Today it seems likely that the Anthropocene will come to be linked within science to the post–Second World War era in particular. Nonetheless, as in the case of all major turning points in history, there were signs of minor spikes at earlier stages along the way, going back to the Industrial Revolution. This reflects what the Marxian philosopher István Mészáros calls the “dialectic of continuity and discontinuity,” characterizing all novel emergent developments in history.5 Although the Anthropocene concept arose fully only with the modern scientific conception of the Earth system, and is now increasingly seen as having its physical basis in the Great Acceleration after the Second World War, it was prefigured by earlier notions, arising from thinkers focusing on the dramatic changes in the human-environmental interface brought on by the rise of capitalism, including the Industrial Revolution, the colonization of the world, and the era of fossil fuels.

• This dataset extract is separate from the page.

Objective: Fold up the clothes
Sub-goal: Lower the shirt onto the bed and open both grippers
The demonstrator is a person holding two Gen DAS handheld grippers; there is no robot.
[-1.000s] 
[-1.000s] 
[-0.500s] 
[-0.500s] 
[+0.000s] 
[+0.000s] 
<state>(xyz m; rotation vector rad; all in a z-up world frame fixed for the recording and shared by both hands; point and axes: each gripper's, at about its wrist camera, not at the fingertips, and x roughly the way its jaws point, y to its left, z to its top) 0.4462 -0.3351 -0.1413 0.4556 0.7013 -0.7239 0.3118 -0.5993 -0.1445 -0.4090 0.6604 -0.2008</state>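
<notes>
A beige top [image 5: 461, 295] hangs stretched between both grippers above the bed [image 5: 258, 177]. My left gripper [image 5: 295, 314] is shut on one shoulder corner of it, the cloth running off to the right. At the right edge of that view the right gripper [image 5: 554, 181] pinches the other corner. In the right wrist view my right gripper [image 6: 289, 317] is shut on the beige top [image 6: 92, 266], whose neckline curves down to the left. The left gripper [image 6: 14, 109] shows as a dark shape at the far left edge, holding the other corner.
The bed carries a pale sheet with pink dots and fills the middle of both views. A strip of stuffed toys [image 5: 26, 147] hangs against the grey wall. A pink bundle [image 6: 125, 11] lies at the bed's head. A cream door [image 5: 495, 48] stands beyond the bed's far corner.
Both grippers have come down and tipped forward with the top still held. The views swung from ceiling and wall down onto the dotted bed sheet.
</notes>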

“Nature, the nature that preceded human history,” Karl Marx and Frederick Engels remarked as early as 1845, “no longer exists anywhere (except perhaps on a few Australian coral islands of recent origin).”6 Similar views were presented by George Perkins Marsh, in Man and Nature in 1864, two years before Ernst Haeckel coined the word ecology, and three years before Marx published the first volume of Capital, with its warning of the metabolic rift in the human relation to the earth.7
It was not until the last quarter of the nineteenth and the early twentieth century, however, that the key concept of the biosphere, out of which our modern notion of the Earth system was to develop, arose, with the publication, most notably, of The Biosphere by the Soviet geochemist Vladimir I. Vernadsky in 1926. “Remarkably,” Lynn Margulis and Dorian Sagan write in What is Life?, “Vernadsky dismantled the rigid boundary between living organisms and a nonliving environment, depicting life globally before a single satellite had returned photographs of Earth from orbit.”8
The appearance of Vernadsky’s book corresponded to the first introduction of the term Anthropocene (together with Anthropogene) by his colleague, the Soviet geologist Aleksei Pavlov, who used it to refer to a new geological period in which humanity was the main driver of planetary geological change. As Vernadsky observed in 1945, “Proceeding from the notion of the geological role of man, the geologist A. P. Pavlov (1854–1929) in the last years of his life used to speak of the anthropogenic era, in which we now live.… He rightfully emphasized that man, under our very eyes, is becoming a mighty and ever-growing geological force.… In the 20th Century, man, for the first time in the history of the Earth, knew and embraced the whole biosphere, completed the geographic map of the planet Earth, and colonized its whole surface.”9
Simultaneously with Vernadsky’s work on the biosphere, the Soviet biochemist Alexander I. Oparin and the British socialist biologist J. B. S. Haldane independently developed in the 1920s the theory of the origin of life, known as the “primordial soup theory.” As summed up by Harvard biologists Richard Levins and Richard Lewontin, “Life originally arose from inanimate matter [what Haldane famously described as a ‘hot dilute soup’], but that origination made its continued occurrence impossible, because living organisms consume the complex organic molecules needed to recreate life de novo. Moreover, the reducing atmosphere [lacking free oxygen] that existed before the beginning of life has been converted, by living organisms themselves, to one that is rich in reactive oxygen.” In this way, the Oparin-Haldane theory explained for the first time how life could have originated out of inorganic matter, and why the process could not be repeated. Equally significant, life, arising in this way billions of years ago, could be seen as the creator of the biosphere within a complex process of coevolution.10
It was Rachel Carson, in her landmark 1963 speech “Our Polluted Environment,” famously introducing the concept of ecosystem to the U.S. public, who most eloquently conveyed this integrated ecological perspective, and the need to take it into account in all of our actions. “Since the beginning of biological time,” she wrote,
there has been the closest possible interdependence between the physical environment and the life it sustains. The conditions on the young earth produced life; life then at once modified the conditions of the earth, so that this single extraordinary act of spontaneous generation could not be repeated. In one form or another, action and interaction between life and its surroundings have been going on ever since.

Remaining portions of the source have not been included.